_TASK TO COMPLETE_
Only the stretch below from the line holding "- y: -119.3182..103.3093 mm" through the line holding "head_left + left" should be restated, word for word and with both ends included; pictures stay out.

Stored data

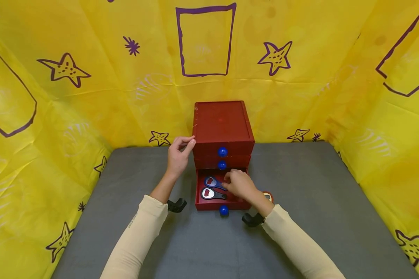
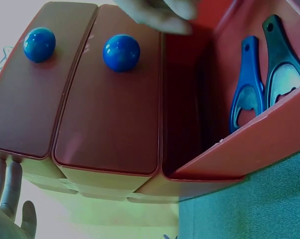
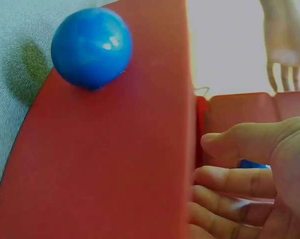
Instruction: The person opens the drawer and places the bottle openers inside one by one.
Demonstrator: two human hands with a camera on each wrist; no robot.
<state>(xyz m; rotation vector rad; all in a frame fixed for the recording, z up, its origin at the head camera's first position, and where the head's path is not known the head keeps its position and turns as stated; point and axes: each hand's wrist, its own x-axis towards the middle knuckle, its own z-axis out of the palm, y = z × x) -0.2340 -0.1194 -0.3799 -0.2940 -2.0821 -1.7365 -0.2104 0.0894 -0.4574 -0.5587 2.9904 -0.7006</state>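
Observation:
A red drawer cabinet (image 1: 221, 122) has its bottom drawer (image 1: 203, 206) pulled out. Inside lie a blue bottle opener (image 1: 212, 181) and a black bottle opener (image 1: 212, 193), side by side; both also show in the left wrist view. My right hand (image 1: 239, 183) reaches into the drawer, fingertips by the blue opener's handle end. In the right wrist view its fingers (image 3: 239, 180) are loosely bent and grip nothing visible. My left hand (image 1: 179, 157) touches the cabinet's upper left front edge with extended fingers.
Blue round knobs (image 1: 222, 152) stick out from the drawer fronts. Another opener with a red-orange rim (image 1: 268, 196) lies right of the drawer, partly hidden by my right wrist. The cabinet stands on a grey table (image 1: 307, 201) against a yellow patterned cloth (image 1: 153, 97).

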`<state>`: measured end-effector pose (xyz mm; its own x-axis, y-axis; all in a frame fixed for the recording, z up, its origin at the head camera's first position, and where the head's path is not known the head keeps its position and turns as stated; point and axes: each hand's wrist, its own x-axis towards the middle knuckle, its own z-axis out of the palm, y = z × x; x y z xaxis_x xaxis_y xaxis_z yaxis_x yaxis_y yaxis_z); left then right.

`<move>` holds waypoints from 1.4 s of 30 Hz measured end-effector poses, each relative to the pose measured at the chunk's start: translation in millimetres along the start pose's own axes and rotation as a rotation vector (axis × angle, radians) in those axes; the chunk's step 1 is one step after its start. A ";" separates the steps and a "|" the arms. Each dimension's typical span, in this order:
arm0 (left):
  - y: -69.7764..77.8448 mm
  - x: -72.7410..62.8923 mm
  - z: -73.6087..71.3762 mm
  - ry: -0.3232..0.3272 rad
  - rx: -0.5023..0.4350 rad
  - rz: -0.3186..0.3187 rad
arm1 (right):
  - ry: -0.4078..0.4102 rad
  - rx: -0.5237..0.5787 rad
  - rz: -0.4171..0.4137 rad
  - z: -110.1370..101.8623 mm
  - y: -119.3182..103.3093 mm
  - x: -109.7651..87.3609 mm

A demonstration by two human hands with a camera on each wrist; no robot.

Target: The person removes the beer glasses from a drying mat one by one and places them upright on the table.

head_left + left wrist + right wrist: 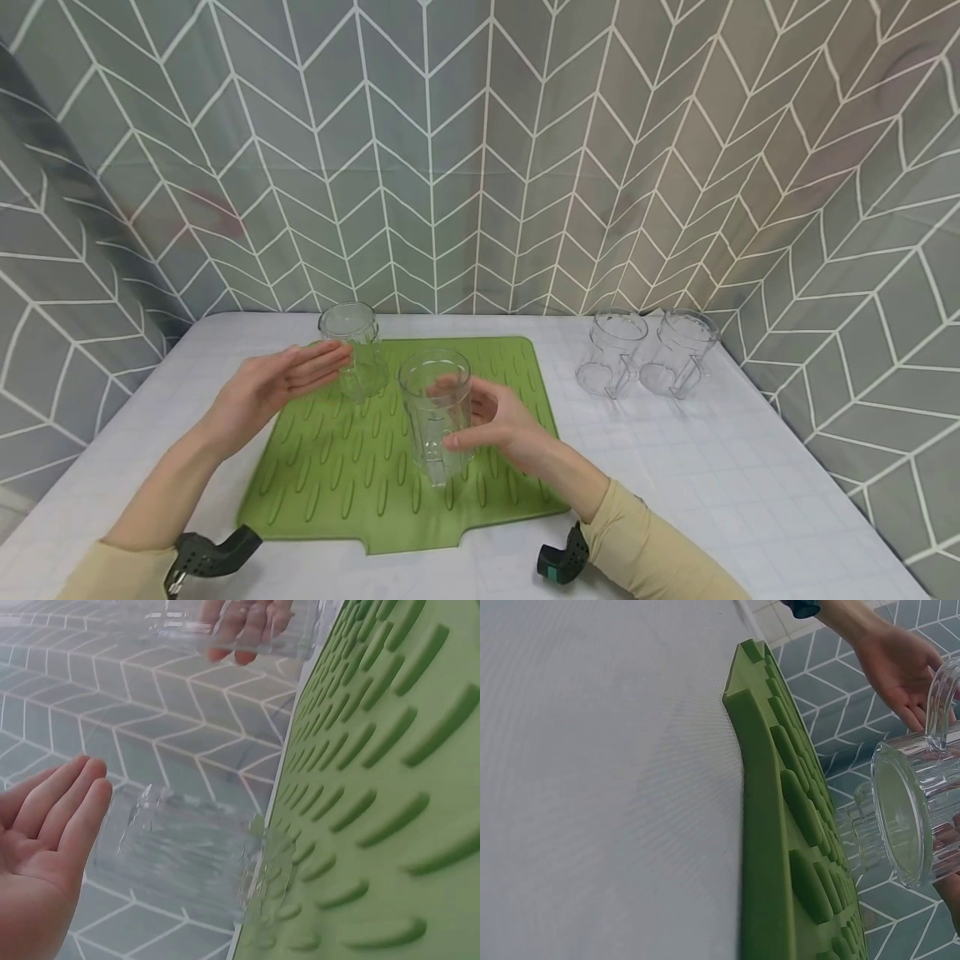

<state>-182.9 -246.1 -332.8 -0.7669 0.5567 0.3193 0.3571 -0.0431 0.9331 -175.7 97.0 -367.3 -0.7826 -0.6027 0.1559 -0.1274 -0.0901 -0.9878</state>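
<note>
My right hand (504, 421) grips a clear mug (435, 392) from its right side, thumb in front and fingers behind. The mug is held upright over the green ridged mat (337, 500), its handle facing me. In the right wrist view its round base (900, 814) shows raised off the mat. A second clear mug (367, 375) stands at the mat's back left corner. Just in front of that one, my left hand (277, 383) hovers with straight fingers and holds nothing. The left wrist view shows this hand's fingers (64, 806) beside the standing mug (180, 855).
Two more clear mugs, one (613, 354) closer to the mat and one (677, 354) farther right, stand side by side at the table's back right. A patterned grey curtain (465, 167) encloses the white table (675, 483) at the back and sides.
</note>
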 end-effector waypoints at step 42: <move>-66.0 -43.7 -61.8 0.372 0.323 -0.385 | -0.003 -0.023 0.016 -2.5 1.0 -1.4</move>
<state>-205.9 -318.9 -398.0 -0.9862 0.1539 0.0609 0.1170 0.3883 0.9141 -176.3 99.7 -368.5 -0.7830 -0.6061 0.1399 -0.1287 -0.0622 -0.9897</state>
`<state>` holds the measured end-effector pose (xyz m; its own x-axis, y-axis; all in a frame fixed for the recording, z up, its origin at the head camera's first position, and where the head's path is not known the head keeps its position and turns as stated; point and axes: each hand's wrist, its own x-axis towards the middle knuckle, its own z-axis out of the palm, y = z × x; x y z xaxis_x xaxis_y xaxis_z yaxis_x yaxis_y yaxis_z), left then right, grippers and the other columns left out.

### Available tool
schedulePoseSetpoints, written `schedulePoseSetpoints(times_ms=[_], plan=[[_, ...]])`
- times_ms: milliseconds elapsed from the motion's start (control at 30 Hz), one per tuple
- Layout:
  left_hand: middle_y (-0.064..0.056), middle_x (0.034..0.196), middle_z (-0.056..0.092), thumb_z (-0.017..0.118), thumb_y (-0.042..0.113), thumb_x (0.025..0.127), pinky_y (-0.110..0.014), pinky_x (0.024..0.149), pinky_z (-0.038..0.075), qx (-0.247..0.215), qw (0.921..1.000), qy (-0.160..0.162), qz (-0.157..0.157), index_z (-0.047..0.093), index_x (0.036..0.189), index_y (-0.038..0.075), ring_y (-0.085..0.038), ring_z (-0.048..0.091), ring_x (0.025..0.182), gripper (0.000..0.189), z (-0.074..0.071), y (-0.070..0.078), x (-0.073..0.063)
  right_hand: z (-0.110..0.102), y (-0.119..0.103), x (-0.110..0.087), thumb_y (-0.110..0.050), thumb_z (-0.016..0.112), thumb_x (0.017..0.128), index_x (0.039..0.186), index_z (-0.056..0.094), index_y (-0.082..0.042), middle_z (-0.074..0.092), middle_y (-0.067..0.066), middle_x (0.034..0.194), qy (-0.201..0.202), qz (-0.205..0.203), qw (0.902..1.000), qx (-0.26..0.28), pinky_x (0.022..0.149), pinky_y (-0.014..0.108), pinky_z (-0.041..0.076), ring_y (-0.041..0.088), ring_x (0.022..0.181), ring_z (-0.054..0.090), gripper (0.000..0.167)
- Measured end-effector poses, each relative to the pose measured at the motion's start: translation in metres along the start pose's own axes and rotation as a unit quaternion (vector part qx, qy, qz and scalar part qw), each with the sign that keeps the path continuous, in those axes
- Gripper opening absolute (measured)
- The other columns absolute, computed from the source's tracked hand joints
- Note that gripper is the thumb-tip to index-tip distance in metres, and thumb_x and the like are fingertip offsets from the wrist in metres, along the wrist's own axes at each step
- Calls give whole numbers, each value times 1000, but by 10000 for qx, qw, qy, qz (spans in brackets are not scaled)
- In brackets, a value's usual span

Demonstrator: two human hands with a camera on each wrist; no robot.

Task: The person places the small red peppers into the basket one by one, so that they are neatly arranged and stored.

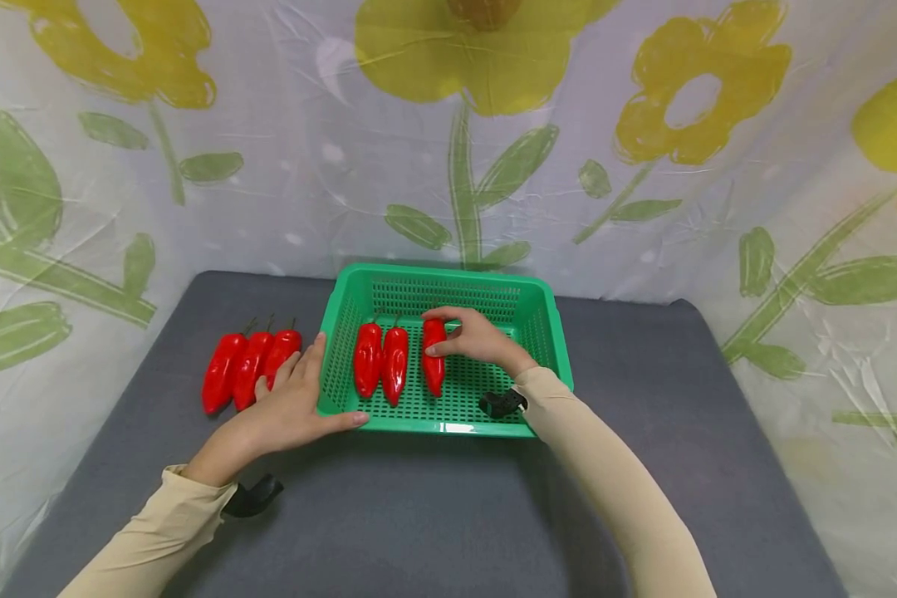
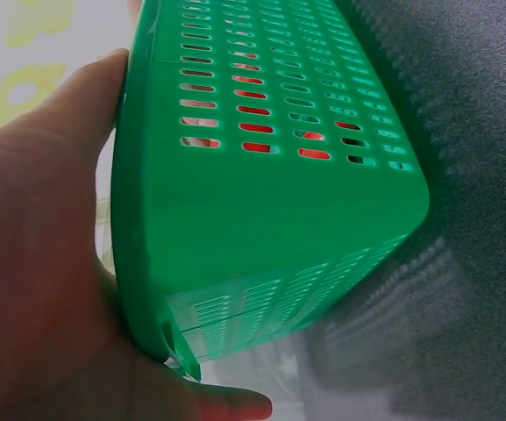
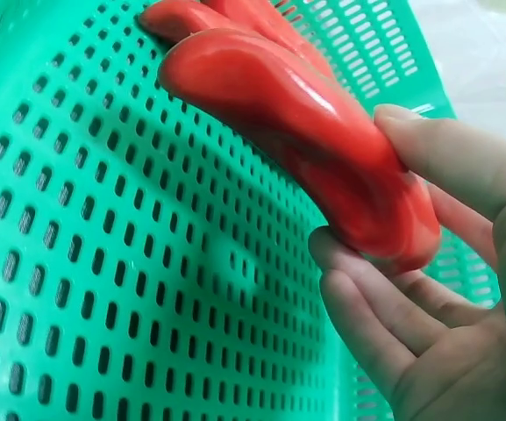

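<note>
Inside a green plastic basket, my right hand pinches a red pepper between thumb and fingers. In the right wrist view this glossy pepper slants over the perforated floor, gripped near one end. Two more red peppers, one at the far left and one beside it, lie in the basket's left half, stems toward the back. My left hand rests on the basket's front left corner, fingers spread along the left side and thumb along the front rim.
Three red peppers lie side by side on the grey table, left of the basket; the left hand's fingers partly overlap the nearest one. Behind the table hangs a white curtain printed with yellow flowers. A black strap hangs from the left wrist.
</note>
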<state>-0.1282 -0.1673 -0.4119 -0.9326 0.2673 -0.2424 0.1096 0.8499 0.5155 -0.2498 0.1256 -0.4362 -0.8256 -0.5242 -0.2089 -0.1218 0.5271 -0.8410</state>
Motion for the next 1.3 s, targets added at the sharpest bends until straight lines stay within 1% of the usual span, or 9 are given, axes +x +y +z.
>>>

_WORKED SOLUTION_
  - y: -119.3182..103.3093 mm
  - x: -109.7651..87.3609 mm

A demonstration by two human hands with a camera on each wrist; no robot.

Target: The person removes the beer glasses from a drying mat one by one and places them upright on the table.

head_left + left wrist + right wrist: 

Nothing more is needed to finish the exercise.